Jameses dedicate law careers to helping children

Published 12:46 am Saturday, March 26, 2016

Retiring Andalusia attorneys Sonny and Linda James, along with their daughter, Christy, and grandchildren, Ellie and Matthew.

Retiring Andalusia attorneys Sonny and Linda James, along with their daughter, Christy, and grandchildren, Ellie and Matthew.

“Whatever, you did for one of the least of these brothers and sisters of mine, you did for me.”

Christians know this Bible verse all too well, and Sonny and Linda James have lived it in their law careers.

The husband and wife team, who practiced law in Andalusia for the last 38 years, have retired.

During those years, they dedicated much of their time to helping children through child support cases and protective services cases at the Department of Human Resources.

Both have made names for themselves in being fierce advocates for children.

They moved to Andalusia from Fayette after buying the property on North Cotton Street that once housed the offices of attorney Hiram Brodgen Jr.

Brodgen died suddenly and was responsible for half of the county’s real estate law.

“One thing led to another and we inquired about buying the property and bought the real estate records,” Sonny said. “It looked like it might be a step up for us.”

Linda, who had worked as an assistant district attorney in Fayette, took more domestic cases.

The couple would lay their roots at the First United Methodist Church, where they met Virginia Mills, former DHR director.

“She came to see me and asked if I’d like to represent DHR in protective services,” Sonny said. “I said, ‘well, yeah.’ Dad taught me that you don’t put all your eggs in one basket.”

Linda said the couple was able to diversify their cases to survive the bad real estate times.

“Linda had been prosecuting child support cases in North Alabama and the state people knew her,” Sonny said.

It wasn’t long before she had half the child support cases and former District Judge Trippy McGuire had the other half.

“I was representing one side of DHR and she was the other and I carried on with real estate,” Sonny said.

“Sonny has done child welfare cases not only in Covington County but in the surrounding counties,” Linda said. “He’s the most called upon with the DHR state legal department. He’s been all over.”

Linda said the couple served as city attorneys for the city of Andalusia for four years.

Additionally, Sonny has been an attorney for the Department of Transportation.

He was involved in most of the project in four-laning Hwy. 84 from Andalusia to Enterprise, the Andalusia and Opp bypasses and others.

Linda has served on state and national child support boards and has taken the county’s successful strategies throughout the country.

When she started as child support attorney, DHR collected $300,000 in child support. Last year, they collected some $4 million.

She’s used all kinds of strategies to get parents to go to work.

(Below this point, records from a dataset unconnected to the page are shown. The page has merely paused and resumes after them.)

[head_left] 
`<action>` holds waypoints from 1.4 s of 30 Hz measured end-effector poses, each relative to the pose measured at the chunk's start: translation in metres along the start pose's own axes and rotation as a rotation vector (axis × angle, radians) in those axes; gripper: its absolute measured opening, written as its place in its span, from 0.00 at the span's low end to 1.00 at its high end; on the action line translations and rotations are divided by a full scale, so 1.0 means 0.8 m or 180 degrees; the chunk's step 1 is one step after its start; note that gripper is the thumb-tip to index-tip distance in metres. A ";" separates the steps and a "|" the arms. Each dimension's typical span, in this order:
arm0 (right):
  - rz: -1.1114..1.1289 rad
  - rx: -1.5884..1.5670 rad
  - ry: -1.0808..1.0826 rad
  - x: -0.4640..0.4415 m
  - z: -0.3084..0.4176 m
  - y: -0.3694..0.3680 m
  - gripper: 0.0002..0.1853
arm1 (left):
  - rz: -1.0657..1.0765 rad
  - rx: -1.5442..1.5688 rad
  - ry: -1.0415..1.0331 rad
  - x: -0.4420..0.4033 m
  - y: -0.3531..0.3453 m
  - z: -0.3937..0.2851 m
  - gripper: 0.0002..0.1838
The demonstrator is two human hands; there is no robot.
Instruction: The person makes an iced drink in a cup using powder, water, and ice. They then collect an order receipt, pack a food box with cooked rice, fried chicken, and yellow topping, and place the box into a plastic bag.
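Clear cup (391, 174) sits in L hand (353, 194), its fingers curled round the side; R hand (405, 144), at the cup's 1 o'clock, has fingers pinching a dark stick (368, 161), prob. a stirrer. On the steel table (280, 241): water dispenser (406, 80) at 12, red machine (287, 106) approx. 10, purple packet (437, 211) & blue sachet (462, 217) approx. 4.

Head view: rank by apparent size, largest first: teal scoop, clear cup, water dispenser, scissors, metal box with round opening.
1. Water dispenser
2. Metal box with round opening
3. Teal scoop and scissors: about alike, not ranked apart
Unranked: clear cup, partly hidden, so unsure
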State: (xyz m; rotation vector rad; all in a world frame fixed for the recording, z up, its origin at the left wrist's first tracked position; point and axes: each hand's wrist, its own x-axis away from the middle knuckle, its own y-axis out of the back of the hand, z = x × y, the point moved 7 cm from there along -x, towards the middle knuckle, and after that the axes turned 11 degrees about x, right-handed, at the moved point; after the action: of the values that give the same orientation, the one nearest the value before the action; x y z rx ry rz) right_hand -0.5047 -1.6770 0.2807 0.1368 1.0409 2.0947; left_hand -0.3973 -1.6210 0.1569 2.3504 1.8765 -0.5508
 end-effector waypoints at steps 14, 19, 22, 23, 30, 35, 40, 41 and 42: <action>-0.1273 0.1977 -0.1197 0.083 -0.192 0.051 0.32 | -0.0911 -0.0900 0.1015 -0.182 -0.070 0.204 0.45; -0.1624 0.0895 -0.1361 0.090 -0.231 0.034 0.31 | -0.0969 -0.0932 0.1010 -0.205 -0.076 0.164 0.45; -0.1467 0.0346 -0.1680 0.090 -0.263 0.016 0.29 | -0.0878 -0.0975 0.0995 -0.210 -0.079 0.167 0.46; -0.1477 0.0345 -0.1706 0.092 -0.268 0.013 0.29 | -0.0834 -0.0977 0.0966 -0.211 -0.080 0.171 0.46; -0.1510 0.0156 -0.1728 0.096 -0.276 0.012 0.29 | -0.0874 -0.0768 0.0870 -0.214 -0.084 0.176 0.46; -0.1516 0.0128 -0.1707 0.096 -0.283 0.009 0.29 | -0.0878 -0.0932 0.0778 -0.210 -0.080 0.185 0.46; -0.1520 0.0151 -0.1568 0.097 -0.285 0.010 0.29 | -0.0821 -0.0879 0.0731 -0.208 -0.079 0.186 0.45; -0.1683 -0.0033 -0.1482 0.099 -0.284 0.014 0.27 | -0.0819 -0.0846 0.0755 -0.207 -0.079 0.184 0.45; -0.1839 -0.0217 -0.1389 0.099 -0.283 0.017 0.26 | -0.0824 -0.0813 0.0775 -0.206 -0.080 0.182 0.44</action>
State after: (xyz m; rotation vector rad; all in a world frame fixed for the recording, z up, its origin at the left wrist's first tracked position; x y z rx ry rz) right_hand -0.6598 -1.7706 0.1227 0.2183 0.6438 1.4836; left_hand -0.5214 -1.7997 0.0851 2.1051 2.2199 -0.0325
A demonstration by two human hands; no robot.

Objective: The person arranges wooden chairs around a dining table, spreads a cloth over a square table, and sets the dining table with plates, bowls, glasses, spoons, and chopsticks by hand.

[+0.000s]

“I had a man who was in jail and his employer wanted him out of jail because he was one of his best employees,” she said. “He agreed to let people come to work for him and he would pick them up.”

The job was picking up chickens at a poultry farm.

“Not one person took the job,” she said. “They found jobs.”

Another time, Linda said she took a mortgage on a horse to get a man to pay his child support.

She said the state of Alabama didn’t know what to think about it, but the man paid his child support to get his horse back.

Linda said they had heavy case loads and that they were paid a flat rate that wasn’t very high.

“There is no way an attorney could afford it without having a lucrative outside practice,” she said. “But we did it and we love it, and we feel good about what we have done.”

Sonny said over his 41-year law career, he could have made a lot more money doing other forms of law, but “money comes and goes.”

It was what they were able to do for children that kept them going.

“What you are able to do for a child in need, a dependent, a child who has been neglected or abused, that’s what’s important,” he said. “Jesus Christ taught use that he always put children first in his kingdom. We will look back and be much prouder of this than anything else we have done.”

Sonny and Linda were quick to give credit to social workers and other employees at DHR who do the footwork.

“We just take it and use the legal system to help,” he said. “Our Covington County DHR is in the best shape it’s been in in years. Lesa Syler is an outstanding director.”

As for retirement, the two plan to spend plenty of time with their grandchildren, who live in Fairhope.

“They play the biggest part in our personal lives,” Sonny said. “We haven’t missed out on much with them, but we’ve been willing to travel.”

The couple plans to move to Fairhope to be with the grandchildren.

“We have a lot of loose ends that we have to tie up here,” he said. “We are not walking away from any commitments we have.”

Sonny and Linda had much appreciation for Covington County.

“Covington County and Andalusia has been very good to Linda and I,” he said. “I have often joked but it is the truth – the people here enabled us to give our daughter the best education possible. We are very blessed and thankful for the education she received here.”